Premiers décès dans le monde dus à la fièvre d’Oropouche au Brésil

Illustration. Moustiques et paludisme. ADN
Au Brésil, la fièvre Oropouche, semblable à la dengue car transmise par les insectes, a causé la mort de deux jeunes femmes. Cette situation soulève une question cruciale : comment mettre fin à cette menace sanitaire ?
TL;DR
- Deux premiers décès mondiaux dus à la fièvre d’Oropouche au Brésil.
- Les victimes sont deux femmes jeunes sans comorbidités.
- La maladie ressemble à une dengue sévère et peut être transmise verticalement.
Fait alarmant : premiers décès dus à la fièvre d’Oropouche
Dans une proclamation récente et inquiétante, le ministère de la Santé du Brésil a confirmé deux premiers décès dus à la fièvre d’Oropouche, une maladie transmise par des insectes et des moustiques. Ces incidents tragiques sont les premiers décès mondiaux attribués à cette maladie.
Qui sont les victimes ?
Les victimes sont deux femmes originaires de l’État de Bahia.

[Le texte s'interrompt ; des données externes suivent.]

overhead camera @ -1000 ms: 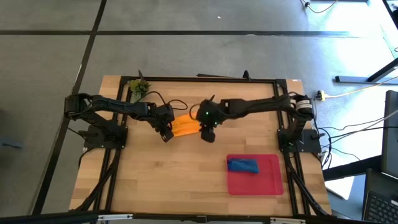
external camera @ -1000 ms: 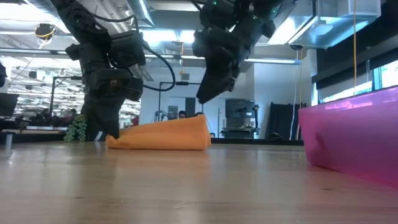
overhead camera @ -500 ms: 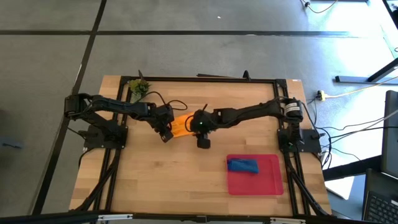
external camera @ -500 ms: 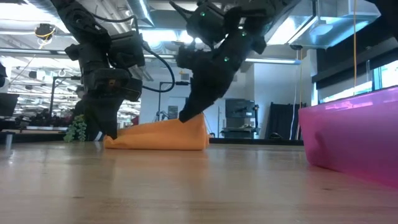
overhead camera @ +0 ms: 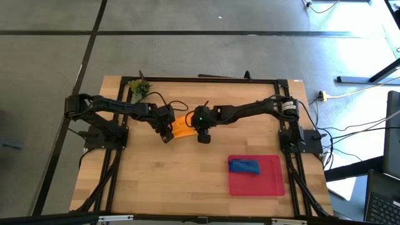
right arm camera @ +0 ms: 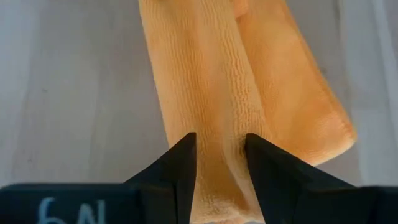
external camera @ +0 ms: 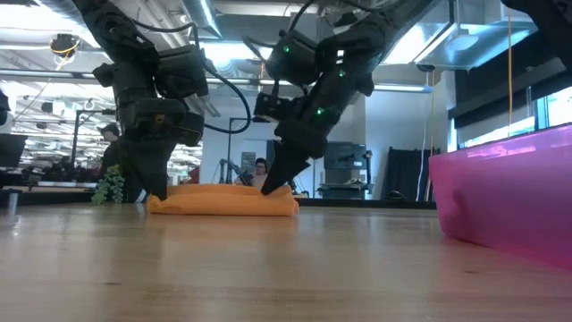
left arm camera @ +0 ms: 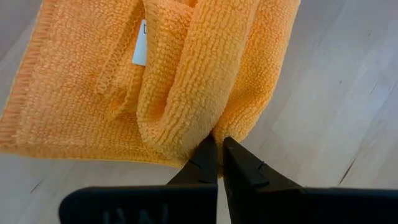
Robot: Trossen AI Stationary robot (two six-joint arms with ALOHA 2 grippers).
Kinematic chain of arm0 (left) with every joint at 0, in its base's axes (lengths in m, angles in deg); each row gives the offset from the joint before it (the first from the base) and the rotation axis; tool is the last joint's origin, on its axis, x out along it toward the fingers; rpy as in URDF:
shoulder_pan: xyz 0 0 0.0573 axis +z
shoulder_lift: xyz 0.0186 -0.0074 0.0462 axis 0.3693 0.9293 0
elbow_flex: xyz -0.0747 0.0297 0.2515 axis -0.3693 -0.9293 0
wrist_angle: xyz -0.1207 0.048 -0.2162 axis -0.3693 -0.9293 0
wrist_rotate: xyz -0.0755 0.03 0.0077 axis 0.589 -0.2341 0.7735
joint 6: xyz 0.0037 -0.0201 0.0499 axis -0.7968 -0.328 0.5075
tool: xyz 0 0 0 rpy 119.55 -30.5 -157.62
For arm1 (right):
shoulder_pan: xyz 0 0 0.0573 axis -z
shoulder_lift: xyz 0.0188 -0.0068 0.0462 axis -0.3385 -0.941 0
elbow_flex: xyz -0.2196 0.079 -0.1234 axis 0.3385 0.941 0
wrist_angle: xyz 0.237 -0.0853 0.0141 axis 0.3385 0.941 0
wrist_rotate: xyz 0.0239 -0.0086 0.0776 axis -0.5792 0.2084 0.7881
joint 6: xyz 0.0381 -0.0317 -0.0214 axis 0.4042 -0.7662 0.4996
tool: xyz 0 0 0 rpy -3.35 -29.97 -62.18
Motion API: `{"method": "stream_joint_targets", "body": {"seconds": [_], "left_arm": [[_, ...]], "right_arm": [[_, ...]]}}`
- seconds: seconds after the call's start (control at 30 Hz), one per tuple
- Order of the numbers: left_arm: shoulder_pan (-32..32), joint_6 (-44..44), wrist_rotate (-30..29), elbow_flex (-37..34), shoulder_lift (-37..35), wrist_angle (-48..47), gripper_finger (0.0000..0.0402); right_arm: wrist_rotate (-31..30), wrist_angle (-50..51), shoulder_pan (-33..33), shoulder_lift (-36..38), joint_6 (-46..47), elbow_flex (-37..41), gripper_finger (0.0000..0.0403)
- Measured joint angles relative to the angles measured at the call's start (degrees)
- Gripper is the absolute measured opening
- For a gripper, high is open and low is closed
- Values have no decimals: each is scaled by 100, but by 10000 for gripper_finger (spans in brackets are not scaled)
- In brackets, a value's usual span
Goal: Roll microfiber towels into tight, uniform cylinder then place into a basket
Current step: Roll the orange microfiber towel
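looking straight down, the high view shows the left gripper at the left end of the orange towel and the right gripper at its right end, mid-table; the low view adds that the towel lies flat and low on the wood, both grippers coming down onto it. only the left wrist view shows a white label in the cloth's folds, and the left jaws pressed together, pinching the towel's edge at their tips. the right wrist view shows the right jaws apart, a fold of orange cloth lying between them. right of all this, the blue towel sits rolled in the red basket, well apart. a small green plant stands at the table's far left corner
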Motion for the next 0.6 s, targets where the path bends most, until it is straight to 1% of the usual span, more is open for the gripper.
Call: {"method": "stream_joint_targets", "body": {"seconds": [0.1,0.17,0.3,0.47,0.6], "left_arm": [[0,1,0,0,0,2,0],[0,-1,0,0,0,2,0],[0,0,0,0,0,1,0],[0,2,-2,0,1,0,0],[0,10,-33,-2,0,2,0]], "right_arm": [[2,-15,16,-82,-20,0,139],[-35,0,16,-91,-234,0,139],[-464,133,12,28,-458,-88,139],[-276,388,-55,208,-468,-380,139],[-236,431,-359,248,-722,-393,139]]}}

Selon le communiqué du ministère, « âgées de moins de 30 ans, sans comorbidités, mais qui présentaient des (…) symptômes similaires à une forme de dengue sévère ». Jusqu’à présent, aucun décès lié à la fièvre d’Oropouche n’avait été signalé dans les archives scientifiques.
Des symptômes proches de ceux de la dengue
La fièvre d’Oropouche se caractérise par des symptômes proches de ceux de la dengue, notamment :
- Une forte fièvre d’apparition brutale
- Des céphalées
- Des douleurs musculaires et articulaires
- Des éruptions cutanées
- Des vomissements
La maladie dure généralement de 3 à 6 jours. Les symptômes peuvent réapparaître brièvement dans 60% des cas.
Transmission et épidémie dans le contexte actuel
Les services de santé brésiliens examinent également six cas possibles de transmission verticale de la maladie, c’est-à-dire entre une mère enceinte et son enfant. Ces premiers décès annoncés interviennent dans un contexte de grave épidémie de dengue, la pire que le pays ait connue, avec au moins 4824 morts confirmées depuis le début de l’année. Le danger présenté par la fièvre d’Oropouche ne doit donc pas être sous-estimé.